Rupture of the rotator cuff
Rupture of the rotator cuff refers to damage to one or more shoulder tendons. When these tendons disintegrate from the head of the humerus, it is therefore called a rupture.
1) A LITTLE ANATOMY:
The shoulder joint is made up of 3 bones: the clavicle, the scapula (or scapula) and the humerus.
Its mobility is ensured by a musculotendinous and ligament complex. Among these muscles, we find the rotator cuff, which refers to all the periarticular tendons (and muscles) of the shoulder, namely the supraspinatus, infraspinatus, teres minor and subscapularis.
These tendons, arranged in continuity from front to back, cover the humeral head. They participate in the stability of the joint, playing the role of “active ligaments”, and allow optimal functioning of the shoulder.
Syndromes associated with a lesion of this rotator cuff represent the majority of consultations. If not treated properly, these pathologies can quickly become very debilitating and difficult to treat.
2) WHAT IS A “BREAK OF CUP”?
By definition, a rupture of the rotator cuff refers to the attack of one or more tendons of the shoulder. When these tendons disintegrate from the head of the humerus, it is therefore called a rupture.
This disintegration can be partial or total. In most cases, the affected tendon is the supraspinatus, and partially, but the lesion can then worsen and cause a complete rupture if it is not taken care of quickly.
This injury may lead to joint dysfunction and loss of function.
3) HOW AND WHEN DOES THIS HAPPEN?
The causes of this type of injury are multiple:
Natural wear caused by age remains the main cause of breakage. It is estimated that these affect 20% of those over 65, and up to 50% of those over 80.
Specific sports practices involving strong shoulder involvement can weaken the tendons
Untreated or poorly managed tendinopathies can lead to rupture
Violent trauma causing tendon traction (fall, etc.)
In addition, certain elements such as smoking or diabetes seem to cause a fragility of these structures, exposing them to greater risks of injury.
4) WHAT ARE THE SYMPTOMS?
In case of trauma, rotator cuff rupture leads to:
Severe localized pain in the shoulder
A loss of functionality (strength and mobility) of the shoulder
In the event of trophic rupture (progressive, rather linked to wear), the symptomatology is more discreet. The pain is less intense, and the lesion will be characterized more by a functional deficit.

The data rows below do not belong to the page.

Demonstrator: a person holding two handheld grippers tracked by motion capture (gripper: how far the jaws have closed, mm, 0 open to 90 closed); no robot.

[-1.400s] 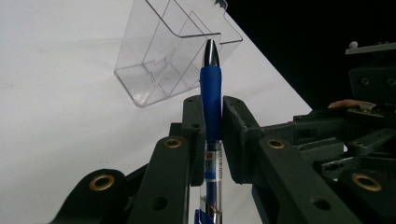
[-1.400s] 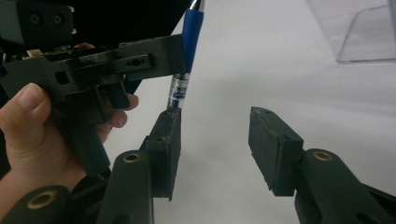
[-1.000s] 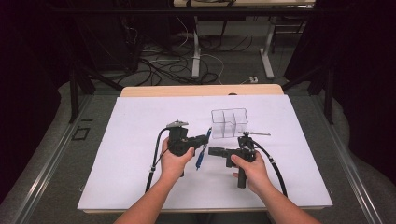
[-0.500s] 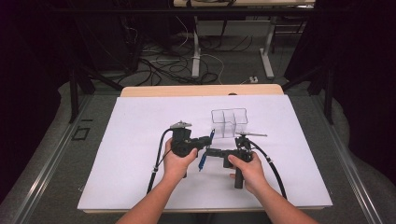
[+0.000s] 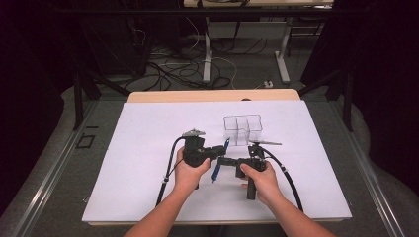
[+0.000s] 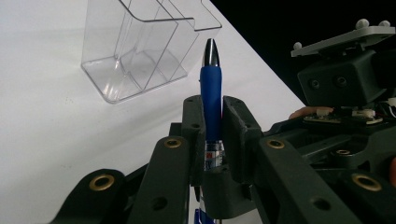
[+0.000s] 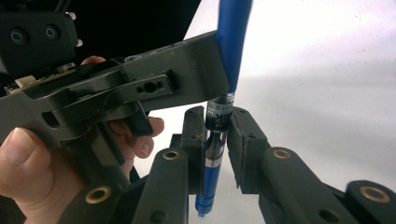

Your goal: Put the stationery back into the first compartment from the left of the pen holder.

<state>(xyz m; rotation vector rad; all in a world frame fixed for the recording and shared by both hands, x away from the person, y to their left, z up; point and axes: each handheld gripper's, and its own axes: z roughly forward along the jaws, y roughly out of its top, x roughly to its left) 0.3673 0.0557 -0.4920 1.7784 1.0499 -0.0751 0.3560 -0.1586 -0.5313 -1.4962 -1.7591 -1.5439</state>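
Your left gripper (image 5: 221, 150) has its jaws closed tight on the blue pen (image 5: 219, 157) — in the left gripper view the pads press the blue grip from both sides, with the pen's grey tip (image 6: 210, 49) standing up above them. Your right gripper (image 5: 223, 161) meets the same pen lower down, just beside the left one; in the right gripper view its jaws sit on either side of the clear, labelled section of the barrel (image 7: 217, 122). The left pad touches it, but a thin gap seems to remain at the right pad, so I cannot tell whether that grip is fully closed. From the high view the pen hangs tilted between your two hands above the white sheet (image 5: 143, 148), tip pointing away from you and toward the clear plastic organiser (image 5: 242, 129), which stands near but apart from the pen, its compartments open at the top. Your left hand (image 5: 190, 170) wraps the left handle, and your right hand (image 5: 259, 178) holds the right one — both over the middle of the table (image 5: 212, 95).
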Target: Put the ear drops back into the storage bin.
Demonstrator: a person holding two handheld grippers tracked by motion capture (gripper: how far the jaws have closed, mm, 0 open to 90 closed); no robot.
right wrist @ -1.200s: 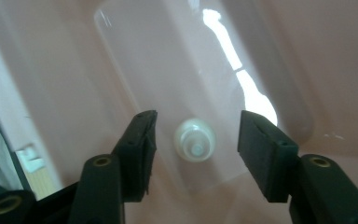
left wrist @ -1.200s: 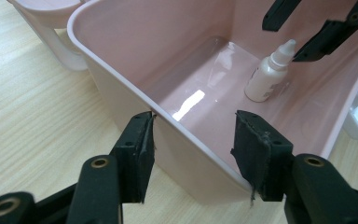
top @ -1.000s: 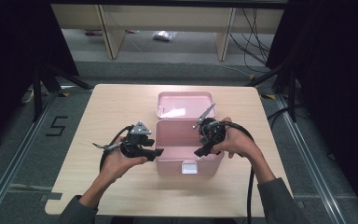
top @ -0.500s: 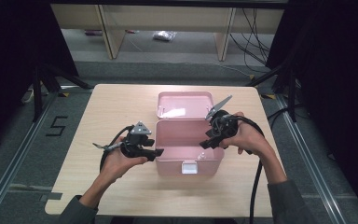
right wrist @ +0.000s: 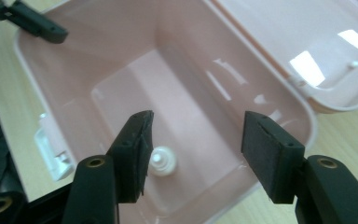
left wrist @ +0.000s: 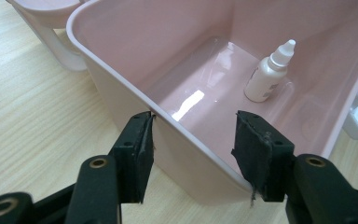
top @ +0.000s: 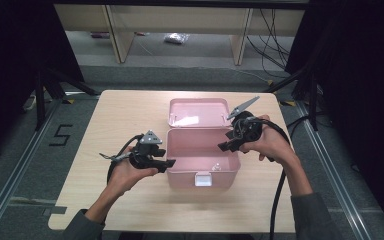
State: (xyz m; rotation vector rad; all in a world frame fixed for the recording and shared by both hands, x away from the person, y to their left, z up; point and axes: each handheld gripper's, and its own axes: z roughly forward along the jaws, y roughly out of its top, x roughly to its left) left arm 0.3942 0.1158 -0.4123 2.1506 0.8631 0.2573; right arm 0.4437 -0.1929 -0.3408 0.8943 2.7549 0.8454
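Note:
A pink plastic box (top: 185, 177) stands open at mid-table, its lid (top: 198, 112) folded back flat. A small white dropper bottle (top: 217, 167) stands upright inside, near the front right corner. My left gripper (top: 169, 164) is open at the box's left wall. In the left gripper view the jaws (left wrist: 193, 149) straddle that wall (left wrist: 135, 42), and the bottle (left wrist: 266, 74) stands beyond them. My right gripper (top: 223, 146) hovers open over the box's right side. Its own view looks down between the jaws (right wrist: 198, 147) at the bottle (right wrist: 163, 161), with nothing held.
A white latch (top: 202, 179) sits on the box's front wall. Bare wooden table (top: 120, 115) lies left of, right of and in front of the box. Cables trail from both grippers. Dark floor and shelving (top: 180, 20) surround the table.
My right gripper has drawn back to the right and risen from over the box's middle toward its right rim. The left gripper and the box have stayed put.

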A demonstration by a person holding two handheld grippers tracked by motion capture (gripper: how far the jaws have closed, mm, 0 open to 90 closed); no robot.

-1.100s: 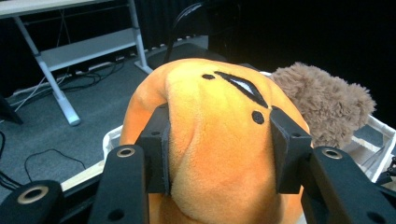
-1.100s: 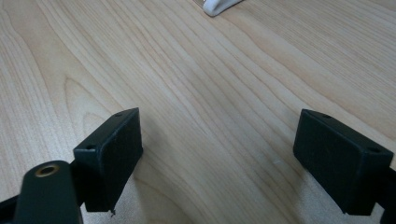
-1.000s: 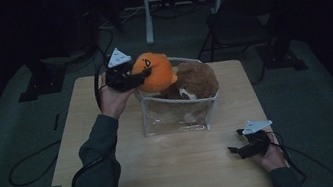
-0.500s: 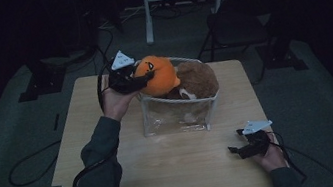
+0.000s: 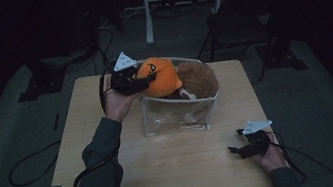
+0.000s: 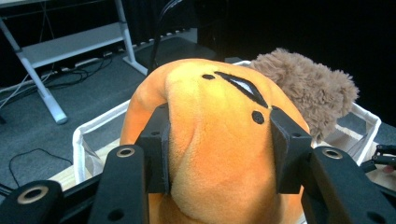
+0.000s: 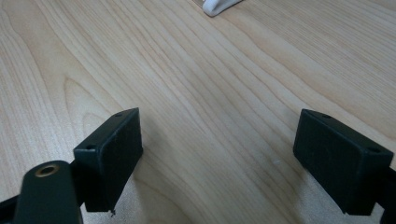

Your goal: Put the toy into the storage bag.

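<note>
An orange plush toy with black face marks hangs over the left end of a clear, white-rimmed storage bin. My left gripper is shut on it, and in the left gripper view the plush bulges between the two black jaws. A brown furry plush lies inside the bin beside it, its fur rising behind the orange one. My right gripper rests low over the table near the front right corner, open, with only bare wood between its jaws.
The light wooden table has free surface in front of the bin and at the left. A white corner of the bin shows at the top of the right gripper view. Cables, a chair and a metal stand sit on the dark floor behind.
My left gripper has carried the orange plush slightly to the right, farther over the bin. The right gripper has stayed in place.
</note>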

If the pathology is not treated, it is interesting to observe an improvement in the symptoms after a few weeks, despite the pain still present.
5) IS IT SERIOUS?
The importance of the lesion can vary, ranging from the tearing of certain fibers to the complete rupture of the structure. It is still a serious injury that will require professional follow-up.
The diagnosis is then based on the clinical examination carried out by the practitioner, which generally makes it possible to determine the severity. This is confirmed by medical imaging (ultrasound, MRI).
It is interesting to note that from one case to another, the physical handicap as well as the pain can vary. For example, some victims manage to move their shoulder almost normally, while others will have to keep it immobile or suffer intense pain.
It is all of these examinations that will determine the severity as well as the therapeutic approach, whether surgical or not. The healing time also depends on the size of the lesion, its location and the speed of treatment.
6) IS SURGERY AN OPTION?
Surgical treatment can be offered to sports and/or active patients. It allows to reduce the immobilization time, a faster recovery and a reduced recurrence rate.
However, in most cases, conservative (and medical) treatment is nevertheless proposed in order to hope for results via a non-invasive solution.
The decision to operate or not will therefore be made following a discussion with the orthopedist in charge of your case.
7) HOW DOES THE REHABILITATION TAKE PLACE?
Conservative and post-operative treatment are similar on many points.
It will start with an immobilization of the shoulder to allow time for the tendon to heal.
Respecting the healing process, the work will then focus on:
Recovery of normal joint amplitudes
Gradual rehabilitation of the joint
Global and specific muscle strengthening (strength, neuromuscular control, stability, etc.)
Re-athleticization and rehabilitation in the sporting gesture
8) CAN I CONTINUE TRAINING?
In the event of a rotator cuff tendon rupture, it is generally essential to stop sports activity initially in order not to aggravate the situation.
Consulting a health professional then makes it possible to determine the procedure to follow in order to return to your sports practice as quickly as possible in complete safety.
9) WHAT CAN I DO TO SPEED UP THE PROCESS?
In order to speed up the healing process, be sure to follow the recommendations of the health professionals with whom you work.
Laziness or, on the contrary, overzealousness, will be your enemies.
Conversely, discipline, rigor, perseverance as well as a positive and voluntary state of mind will help you get back in top shape as soon as possible!